Wav2Lip: Accurately Lip-syncing Videos and OpenVINO#

This Jupyter notebook can be launched after a local installation only.

Github

Lip sync technologies are widely used for digital human use cases, which enhance the user experience in dialog scenarios.

Wav2Lip is an approach to generate accurate 2D lip-synced videos in the wild with only one video and an audio clip. Wav2Lip leverages an accurate lip-sync “expert” model and consecutive face frames for accurate, natural lip motion generation.

teaser

teaser#

In this notebook, we introduce how to enable and optimize Wav2Lippipeline with OpenVINO. This is adaptation of the blog article Enable 2D Lip Sync Wav2Lip Pipeline with OpenVINO Runtime.

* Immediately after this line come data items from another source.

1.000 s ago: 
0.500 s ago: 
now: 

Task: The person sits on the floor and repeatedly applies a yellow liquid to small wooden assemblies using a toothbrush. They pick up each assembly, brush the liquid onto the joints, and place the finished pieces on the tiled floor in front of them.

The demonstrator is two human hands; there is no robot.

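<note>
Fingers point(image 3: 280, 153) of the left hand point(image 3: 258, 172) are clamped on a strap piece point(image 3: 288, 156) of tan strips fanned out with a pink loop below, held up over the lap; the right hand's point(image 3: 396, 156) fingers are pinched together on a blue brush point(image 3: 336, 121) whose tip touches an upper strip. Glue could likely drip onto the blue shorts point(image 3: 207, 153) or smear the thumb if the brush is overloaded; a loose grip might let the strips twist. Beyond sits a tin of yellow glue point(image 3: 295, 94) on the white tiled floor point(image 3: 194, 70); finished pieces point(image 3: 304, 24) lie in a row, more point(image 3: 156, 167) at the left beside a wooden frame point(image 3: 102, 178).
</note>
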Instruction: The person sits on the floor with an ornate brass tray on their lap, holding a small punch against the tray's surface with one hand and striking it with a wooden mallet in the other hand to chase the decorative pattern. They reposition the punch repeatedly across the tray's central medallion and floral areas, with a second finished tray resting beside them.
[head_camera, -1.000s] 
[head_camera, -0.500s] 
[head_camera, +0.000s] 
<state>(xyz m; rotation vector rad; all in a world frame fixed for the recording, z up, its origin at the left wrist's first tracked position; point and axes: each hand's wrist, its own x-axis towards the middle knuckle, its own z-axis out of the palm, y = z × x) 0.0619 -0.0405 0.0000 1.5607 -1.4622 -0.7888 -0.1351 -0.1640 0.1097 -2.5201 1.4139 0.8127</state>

Here is Wav2Lip pipeline overview:

wav2lip_pipeline

wav2lip_pipeline#

Table of contents:

Installation Instructions#

This is a self-contained example that relies solely on its own code.

We recommend running the notebook in a virtual environment. You only need a Jupyter server to start. For details, please refer to Installation Guide.

Prerequisites#

import requests
from pathlib import Path


r = requests.get(
    url="https://raw.githubusercontent.com/openvinotoolkit/openvino_notebooks/latest/utils/notebook_utils.py",
)
open("notebook_utils.py", "w").write(r.text)

r = requests.get(
    url="https://raw.githubusercontent.com/openvinotoolkit/openvino_notebooks/latest/utils/pip_helper.py",
)
open("pip_helper.py", "w").write(r.text)

r = requests.get(
    url="https://raw.githubusercontent.com/openvinotoolkit/openvino_notebooks/latest/utils/cmd_helper.py",
)
open("cmd_helper.py", "w").write(r.text)

from pip_helper import pip_install

pip_install("-q", "openvino>=2024.4.0")
pip_install(
    "-q",
    "huggingface_hub",
    "torch>=2.1",
    "gradio>=4.19",
    "librosa==0.9.2",
    "opencv-contrib-python",
    "opencv-python",
    "tqdm",
    "numba",
    "numpy<2",
    "--extra-index-url",
    "https://download.pytorch.org/whl/cpu",
)

helpers = ["gradio_helper.py", "ov_inference.py", "ov_wav2lip_helper.py"]
for helper_file in helpers:
    if not Path(helper_file).exists():
        r = requests.get(url=f"https://raw.githubusercontent.com/openvinotoolkit/openvino_notebooks/latest/notebooks/wav2lip/{helper_file}")
        open(helper_file, "w").write(r.text)
from cmd_helper import clone_repo


clone_repo("https://github.com/Rudrabha/Wav2Lip.git")
PosixPath('Wav2Lip')

Download example files.

from notebook_utils import download_file


download_file("https://github.com/sammysun0711/openvino_aigc_samples/blob/main/Wav2Lip/data_audio_sun_5s.wav?raw=true")
download_file("https://github.com/sammysun0711/openvino_aigc_samples/blob/main/Wav2Lip/data_video_sun_5s.mp4?raw=true")
data_audio_sun_5s.wav:   0%|          | 0.00/436k [00:00<?, ?B/s]
data_video_sun_5s.mp4:   0%|          | 0.00/916k [00:00<?, ?B/s]
PosixPath('/opt/home/k8sworker/ci-ai/cibuilds/jobs/ov-notebook/jobs/OVNotebookOps/builds/835/archive/.workspace/scm/ov-notebook/notebooks/wav2lip/data_video_sun_5s.mp4')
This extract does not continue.